A parrot nest at Lindenhurst Village Park on Tuesday. 

A parrot nest at Lindenhurst Village Park on Tuesday.  Credit: Newsday/Alejandra Villa Loarca

The Village of Lindenhurst will resume replacing lights on its athletic fields, six months after public outrage over the deaths of birds nesting in the lights.

The upgrades to the lights had been performed in June at Fireman’s Park by a subcontractor, Renu Contracting of Copiague, hired by Johnson Controls of Syosset, according to village officials.

Company workers allegedly tossed parrot and sparrow eggs and hatchlings to the ground and in the garbage during breeding season. Photos of the carnage spread across social media, igniting anger toward village officials who halted the work and had village attorney Gerard Glass launch an investigation. The Suffolk County SPCA also investigated.

"It was cruel, it was idiotic, it was every adjective you can think of," said Mayor Mike Lavorata, adding he had "no idea" the work was being done and that Johnson Controls had been told to start after breeding season.

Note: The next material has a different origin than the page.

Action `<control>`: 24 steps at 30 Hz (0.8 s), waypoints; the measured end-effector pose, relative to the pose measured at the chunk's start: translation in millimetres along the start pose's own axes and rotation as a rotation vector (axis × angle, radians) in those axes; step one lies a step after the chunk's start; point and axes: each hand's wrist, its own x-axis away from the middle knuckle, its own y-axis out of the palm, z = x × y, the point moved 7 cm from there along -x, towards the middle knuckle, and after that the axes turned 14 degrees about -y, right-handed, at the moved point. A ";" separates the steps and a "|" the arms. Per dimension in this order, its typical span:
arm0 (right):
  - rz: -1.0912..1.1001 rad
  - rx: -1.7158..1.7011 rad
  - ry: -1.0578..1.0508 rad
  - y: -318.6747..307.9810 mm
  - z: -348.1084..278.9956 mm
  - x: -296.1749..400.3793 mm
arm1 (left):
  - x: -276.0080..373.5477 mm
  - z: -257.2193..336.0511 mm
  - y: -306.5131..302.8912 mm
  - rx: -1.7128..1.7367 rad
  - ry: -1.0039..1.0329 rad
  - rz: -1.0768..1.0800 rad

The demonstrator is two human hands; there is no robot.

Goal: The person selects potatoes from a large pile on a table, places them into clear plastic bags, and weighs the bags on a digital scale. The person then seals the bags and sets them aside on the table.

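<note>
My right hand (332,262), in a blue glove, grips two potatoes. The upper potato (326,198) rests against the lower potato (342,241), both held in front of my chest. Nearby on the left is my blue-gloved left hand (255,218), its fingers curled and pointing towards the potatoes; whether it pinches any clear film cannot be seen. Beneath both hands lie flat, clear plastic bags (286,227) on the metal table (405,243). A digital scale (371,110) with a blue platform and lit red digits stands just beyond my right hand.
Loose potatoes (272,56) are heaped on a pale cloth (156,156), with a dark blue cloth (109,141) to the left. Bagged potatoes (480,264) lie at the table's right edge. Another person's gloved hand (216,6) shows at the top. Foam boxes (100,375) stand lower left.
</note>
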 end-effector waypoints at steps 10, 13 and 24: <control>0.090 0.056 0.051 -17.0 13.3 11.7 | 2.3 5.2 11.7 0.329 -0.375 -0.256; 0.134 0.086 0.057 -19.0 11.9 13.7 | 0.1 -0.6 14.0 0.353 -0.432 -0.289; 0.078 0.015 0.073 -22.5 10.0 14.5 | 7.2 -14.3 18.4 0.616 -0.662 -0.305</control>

Renu did not respond to requests for comment. The SPCA said the investigation had concluded and no charges were filed. Glass declined to comment.

In an online post last week, the village announced that with the breeding season over, the light upgrades will resume. There will be a new subcontractor performing the work, Deer Park-based Roland’s Electric.

"Our teams have been given guidance on how to tend for any bird that is unable to fend for itself, and we have volunteers on call to rescue birds and take them to sanctuary," the village post stated.

The village and Johnson Controls have been "working closely" with a monk parakeet expert and local bird volunteer, the post stated.

"We are confident this time that all eyes are watching," Lavorata said.

Numerous Lindenhurst parks and athletic field light fixtures have become home to a population of monk parakeets, or Quaker parrots, who are attracted to the warmth of the lights.

Last year, the village signed a $5.8 million contract with Johnson Controls, its largest agreement ever with a private company. They will make upgrades such as LED lighting and solar panels to more than a dozen village facilities and properties.

Lavorata said after the June incident, he "was very worried" about the company. But he said he feels Johnson Controls "has learned very severely from this lesson."

Chaz Bickers, director of communications for Johnson Controls, said he could not address how the incident happened.

"I think the most constructive thing I can point to is the work that we’ve done with the village and with the bird advocates to make sure that we’re doing the best that we can do to minimize disruption," he said.